# What needs to be done:
Using the entries that follow, count the lines containing the word "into" and give that number by itself.
□ □ □ □ □
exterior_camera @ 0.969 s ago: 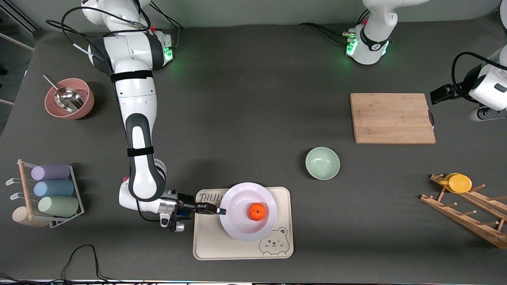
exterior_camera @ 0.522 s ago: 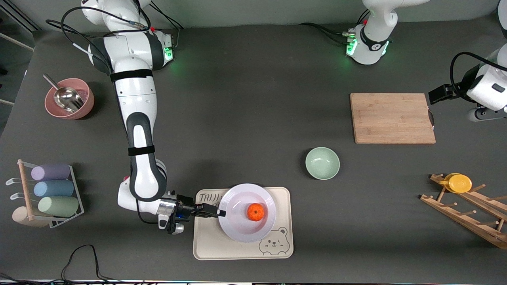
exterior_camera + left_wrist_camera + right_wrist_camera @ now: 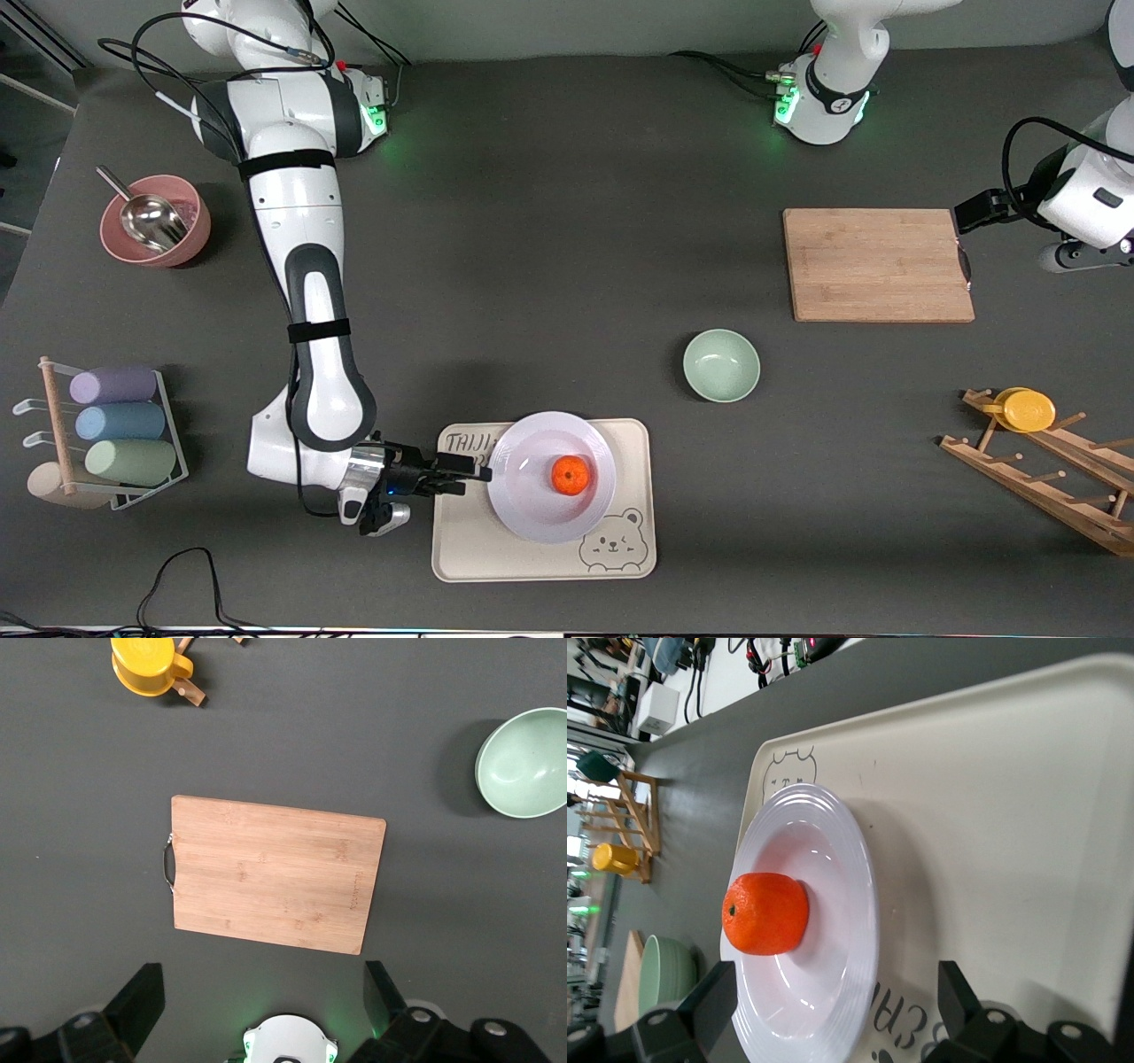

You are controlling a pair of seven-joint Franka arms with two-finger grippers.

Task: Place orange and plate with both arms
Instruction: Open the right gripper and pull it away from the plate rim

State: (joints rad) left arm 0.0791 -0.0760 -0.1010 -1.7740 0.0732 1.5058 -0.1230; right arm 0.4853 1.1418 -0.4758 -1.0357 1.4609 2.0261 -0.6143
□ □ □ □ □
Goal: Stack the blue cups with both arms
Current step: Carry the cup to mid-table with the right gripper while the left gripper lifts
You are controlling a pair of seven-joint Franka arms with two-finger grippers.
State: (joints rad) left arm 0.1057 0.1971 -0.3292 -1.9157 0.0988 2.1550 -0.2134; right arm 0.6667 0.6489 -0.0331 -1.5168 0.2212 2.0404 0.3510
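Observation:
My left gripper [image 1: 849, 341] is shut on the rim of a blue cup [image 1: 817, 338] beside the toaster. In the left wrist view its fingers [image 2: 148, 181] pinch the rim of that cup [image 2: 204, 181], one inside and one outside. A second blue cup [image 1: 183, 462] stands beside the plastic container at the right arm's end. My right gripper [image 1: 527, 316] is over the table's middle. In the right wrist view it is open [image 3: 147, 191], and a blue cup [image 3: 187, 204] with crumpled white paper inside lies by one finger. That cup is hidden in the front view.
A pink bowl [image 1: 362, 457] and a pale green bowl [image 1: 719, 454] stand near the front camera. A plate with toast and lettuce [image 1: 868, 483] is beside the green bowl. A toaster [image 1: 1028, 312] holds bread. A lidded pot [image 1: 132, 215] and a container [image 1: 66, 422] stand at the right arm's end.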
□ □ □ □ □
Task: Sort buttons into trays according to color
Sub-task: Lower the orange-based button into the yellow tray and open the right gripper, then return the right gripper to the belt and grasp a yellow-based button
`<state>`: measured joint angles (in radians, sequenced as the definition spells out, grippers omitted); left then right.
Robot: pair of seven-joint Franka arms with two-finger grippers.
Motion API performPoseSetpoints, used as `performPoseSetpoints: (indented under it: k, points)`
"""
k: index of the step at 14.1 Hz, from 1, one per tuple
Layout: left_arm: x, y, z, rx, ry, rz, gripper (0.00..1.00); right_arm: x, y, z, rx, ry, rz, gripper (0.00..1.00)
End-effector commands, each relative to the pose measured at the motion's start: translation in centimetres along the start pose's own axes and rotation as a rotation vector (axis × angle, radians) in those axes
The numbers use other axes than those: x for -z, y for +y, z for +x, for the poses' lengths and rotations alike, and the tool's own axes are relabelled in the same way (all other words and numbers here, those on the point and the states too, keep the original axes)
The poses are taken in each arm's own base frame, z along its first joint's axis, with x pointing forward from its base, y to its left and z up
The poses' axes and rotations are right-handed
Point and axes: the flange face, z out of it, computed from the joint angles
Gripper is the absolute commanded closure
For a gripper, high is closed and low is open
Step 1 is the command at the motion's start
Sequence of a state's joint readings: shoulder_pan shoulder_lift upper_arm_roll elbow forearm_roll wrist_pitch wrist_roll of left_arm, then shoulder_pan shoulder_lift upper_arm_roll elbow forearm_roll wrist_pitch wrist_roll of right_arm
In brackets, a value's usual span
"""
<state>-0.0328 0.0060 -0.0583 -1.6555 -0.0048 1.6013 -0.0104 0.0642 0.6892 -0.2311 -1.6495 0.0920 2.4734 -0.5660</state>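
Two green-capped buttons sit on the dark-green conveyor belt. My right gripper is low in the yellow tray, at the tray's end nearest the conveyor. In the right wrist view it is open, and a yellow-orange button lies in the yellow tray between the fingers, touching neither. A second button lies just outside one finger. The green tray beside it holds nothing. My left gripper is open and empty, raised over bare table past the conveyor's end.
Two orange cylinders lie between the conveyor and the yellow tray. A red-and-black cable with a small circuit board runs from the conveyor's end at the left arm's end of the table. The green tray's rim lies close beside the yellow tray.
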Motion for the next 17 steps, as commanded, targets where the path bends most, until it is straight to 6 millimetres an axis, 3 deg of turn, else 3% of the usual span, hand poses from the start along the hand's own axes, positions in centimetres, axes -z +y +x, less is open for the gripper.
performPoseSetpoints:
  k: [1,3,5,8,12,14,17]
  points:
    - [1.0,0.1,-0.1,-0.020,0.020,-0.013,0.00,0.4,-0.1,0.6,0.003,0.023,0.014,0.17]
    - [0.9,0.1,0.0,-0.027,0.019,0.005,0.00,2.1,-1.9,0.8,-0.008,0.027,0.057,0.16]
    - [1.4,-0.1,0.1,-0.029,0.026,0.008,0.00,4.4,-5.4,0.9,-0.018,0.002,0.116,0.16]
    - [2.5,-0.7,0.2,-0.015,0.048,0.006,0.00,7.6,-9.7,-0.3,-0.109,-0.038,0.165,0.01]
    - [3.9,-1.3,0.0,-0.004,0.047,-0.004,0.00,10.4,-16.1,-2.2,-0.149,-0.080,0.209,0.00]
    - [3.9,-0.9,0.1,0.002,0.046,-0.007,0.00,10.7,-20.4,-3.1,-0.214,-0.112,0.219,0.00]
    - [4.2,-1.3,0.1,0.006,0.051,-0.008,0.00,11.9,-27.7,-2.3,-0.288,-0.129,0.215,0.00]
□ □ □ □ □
# Final answer:
2